Em estranha atitude, assumiu-se como única autora de tão importante sucesso, chegando ao cúmulo de afirmar a inexistência de anomalia gravimétrica, em texto sobre a geologia da Faixa Piritosa para o Livro Guia do CHILAGE, que os seus técnicos elaboraram, a deferente convite da DGMSG (Ver post N.º 36)!!!

Surpreendeu-me a cumplicidade de Soares Carneiro e do seu Adjunto Costa Almeida, nesta gratuita ofensa ao SFM.

Eles tinham assistido à minha exposição sobre a descoberta da anomalia gravimétrica!!!

Era sua estrita obrigação manifestar repúdio por tão ridículo atentado a elementares princípios éticos.

Mas a triste realidade é que estes dirigente da DGMSG e outros que lhes foram sucedendo em altos cargos, persistiram em atitudes ilegais e contrárias ao interesse nacional, em subsequentes adjudicações na Faixa Piritosa Alentejana.

Ocorreu, então, algo que não se julgaria possível acontecer.

Os quadros técnicos das empresas adjudicatárias eram muito reduzidos e concentravam-se em investigações geológicas, sendo justo reconhecer a elevada competência da maioria dos seus Geólogos.

Para trabalhos de outra natureza, recorriam a entidades especializadas.

Informadas da disponibilidade do SFM para prestar colaboração em matéria de prospecção geofísica e geoquímica., todas as empresas, cientes do rigor dos trabalhos do SFM, aproveitaram esta prerrogativa que lhe era facultada.

Acontecia, assim, um caso inédito.

O SFM comportava-se como empreiteiro, daí resultando importante compensação para o Estado das despesas originadas pela sua actividade.

As respectivas facturas, embora contivessem uma sobrecarga de 50% sobre o custo real dos trabalhos, eram altamente vantajosas para as Companhias, que se dispensavam de contratar especialistas de outros países, os quais, provavelmente, apresentariam preços muito mais elevados sem resolverem melhor os problemas suscitados.

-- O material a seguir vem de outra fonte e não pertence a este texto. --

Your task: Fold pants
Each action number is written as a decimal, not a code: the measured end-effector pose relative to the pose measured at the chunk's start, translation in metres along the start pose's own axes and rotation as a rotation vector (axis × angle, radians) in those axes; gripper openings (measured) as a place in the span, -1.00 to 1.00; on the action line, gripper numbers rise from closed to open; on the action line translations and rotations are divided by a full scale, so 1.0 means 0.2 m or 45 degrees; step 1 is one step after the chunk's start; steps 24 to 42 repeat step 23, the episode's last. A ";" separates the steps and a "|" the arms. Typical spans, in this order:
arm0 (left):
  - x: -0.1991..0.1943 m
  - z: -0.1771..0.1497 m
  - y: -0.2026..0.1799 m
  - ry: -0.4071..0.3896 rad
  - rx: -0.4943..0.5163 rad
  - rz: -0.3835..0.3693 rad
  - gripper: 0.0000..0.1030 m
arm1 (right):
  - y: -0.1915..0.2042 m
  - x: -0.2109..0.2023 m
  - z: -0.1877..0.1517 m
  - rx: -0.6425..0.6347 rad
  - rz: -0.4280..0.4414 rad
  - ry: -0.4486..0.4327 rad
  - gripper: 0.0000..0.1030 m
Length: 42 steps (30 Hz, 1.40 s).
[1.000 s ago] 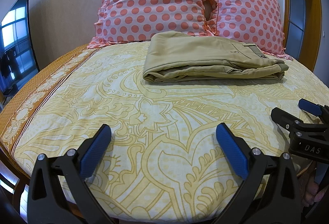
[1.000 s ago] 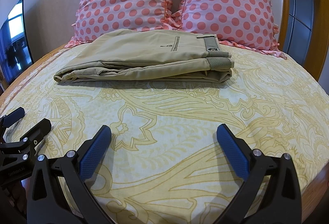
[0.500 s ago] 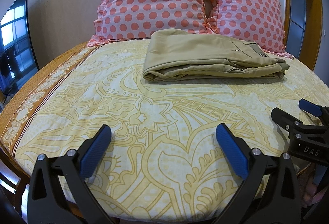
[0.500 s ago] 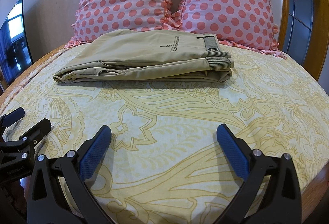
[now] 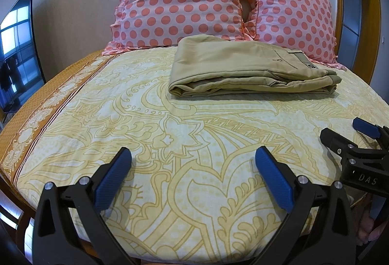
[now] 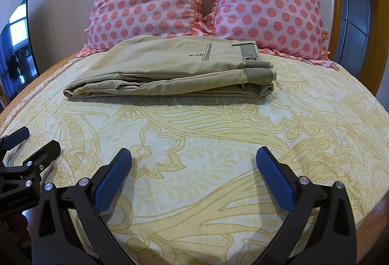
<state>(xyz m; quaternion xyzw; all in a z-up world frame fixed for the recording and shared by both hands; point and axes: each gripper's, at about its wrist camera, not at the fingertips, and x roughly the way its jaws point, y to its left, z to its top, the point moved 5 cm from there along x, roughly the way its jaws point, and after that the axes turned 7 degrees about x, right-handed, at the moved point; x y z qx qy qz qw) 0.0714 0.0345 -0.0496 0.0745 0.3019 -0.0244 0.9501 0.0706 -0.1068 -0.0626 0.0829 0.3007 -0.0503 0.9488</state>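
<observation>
Khaki pants lie folded in a flat stack on the bed, in front of the pillows; in the right wrist view the pants show the waistband at the right end. My left gripper is open and empty, low over the near part of the bed, well short of the pants. My right gripper is open and empty, also near the bed's front edge. Each gripper shows at the edge of the other's view: the right gripper and the left gripper.
The bed has a yellow patterned sheet with an orange border on the left. Two pink polka-dot pillows stand against the wall. A dark TV screen is at the left, a wooden frame at the right.
Both grippers stay open and nearly still. The left wrist view has tilted slightly, so the pants and pillows sit a little lower in the frame.
</observation>
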 end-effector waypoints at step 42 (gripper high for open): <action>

Nos meus frequentes contactos com as adjudicatárias, tentei auxiliar as suas actividades.
Porém, os meus conselhos, baseados em longa experiência na Faixa Piritosa, nem sempre foram aproveitados.
Todas tinham pressa em chegar aos êxitos.

Eliminavam ou reduziam muito a fase da prospecção geofísica e geoquímica e passavam, rapidamente, às sondagens, muitas das quais teriam sido dispensáveis (Ver posts N.ºs 32 e 33).

No próximo post, terminarei este terceiro caso, que não é apenas paradigmático do “uso do poder, em oposição ao saber”, com desprezo do interesse nacional.

É também revelador do maior escândalo, de todos os tempos, praticado na Direcção-Geral de Minas, cujos autores, além de não terem sido severamente punidos, como se impunha, até conseguiram que um deles fosse premiado com expressivo louvor, publicado em Diário da República, por um dos graves delitos, que cometeu.